If pain is your enemy, don’t forget to cut inflammatory foods like refined carbs, sugars, artificial sweeteners, omega-6 fatty acids, gluten, processed meats and MSG from your diet. Replace them with healthy, plant-based foods and clean animal proteins that stave off inflammation.
And don’t forget to exercise with regularity!
SOURCES:
Adams KM, et al. Nutrition education in U.S. medical schools: latest update of a national survey. Acad Med. 2010 Sep;85(9):1537-42.
Andrès E, et al. Vitamin B12 (cobalamin) deficiency in elderly patients.
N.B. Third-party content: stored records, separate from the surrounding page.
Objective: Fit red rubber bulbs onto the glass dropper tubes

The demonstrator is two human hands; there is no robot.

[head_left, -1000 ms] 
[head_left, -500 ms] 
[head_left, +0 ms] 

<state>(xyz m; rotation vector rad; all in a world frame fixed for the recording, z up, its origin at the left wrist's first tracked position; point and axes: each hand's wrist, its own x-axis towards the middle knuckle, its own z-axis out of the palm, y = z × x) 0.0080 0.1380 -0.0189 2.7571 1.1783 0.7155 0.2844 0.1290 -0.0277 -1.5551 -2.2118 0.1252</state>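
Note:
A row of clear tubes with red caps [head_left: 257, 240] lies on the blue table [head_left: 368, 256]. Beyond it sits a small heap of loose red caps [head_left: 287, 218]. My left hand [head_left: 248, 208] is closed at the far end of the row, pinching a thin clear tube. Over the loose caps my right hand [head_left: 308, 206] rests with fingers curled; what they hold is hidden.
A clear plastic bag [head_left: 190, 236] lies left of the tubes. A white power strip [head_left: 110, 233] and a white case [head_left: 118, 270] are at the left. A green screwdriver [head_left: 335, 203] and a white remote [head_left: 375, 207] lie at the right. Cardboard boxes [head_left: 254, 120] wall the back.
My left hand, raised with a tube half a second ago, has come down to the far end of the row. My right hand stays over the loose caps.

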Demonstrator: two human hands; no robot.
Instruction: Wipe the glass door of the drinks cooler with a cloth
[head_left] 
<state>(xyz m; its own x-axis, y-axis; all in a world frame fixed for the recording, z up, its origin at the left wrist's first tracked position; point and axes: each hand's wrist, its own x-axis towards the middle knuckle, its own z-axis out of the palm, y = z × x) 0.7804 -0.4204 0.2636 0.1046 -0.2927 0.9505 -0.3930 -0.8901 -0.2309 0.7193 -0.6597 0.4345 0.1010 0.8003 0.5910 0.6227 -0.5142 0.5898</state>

CMAJ. 2004 Aug 3;171(3):251-9.
Buesing S, et al. Vitamin B12 as a Treatment for Pain. Pain Physician. 2019 Jan;22(1):E45-E52.
Yilmaz R, et al. Efficacy of vitamin D replacement therapy on patients with chronic nonspecific widespread musculoskeletal pain with vitamin D deficiency. Int J Rheum Dis. 2016 Dec;19(12):1255-1262
Shipton EA, et al. Vitamin D and Pain: Vitamin D and Its Role in the Aetiology and Maintenance of Chronic Pain States and Associated Comorbidities. Pain Res Treat 2015 19;2015:904967.
Na HS, Ryu JH, Do SH. The role of magnesium in pain. In: Vink R, Nechifor M, editors. Magnesium in the Central Nervous System [Internet]. Adelaide (AU): University of Adelaide Press; 2011.
DiNicolantonio JJ, et al. Subclinical magnesium deficiency: a principal driver of cardiovascular disease and a public health crisis. Open Heart. 2018; 5(1): e000668.
Bagis S, et al. Is magnesium citrate treatment effective on pain, clinical parameters and functional status in patients with fibromyalgia? Rheumatol Int. 2013 Jan;33(1):167-72.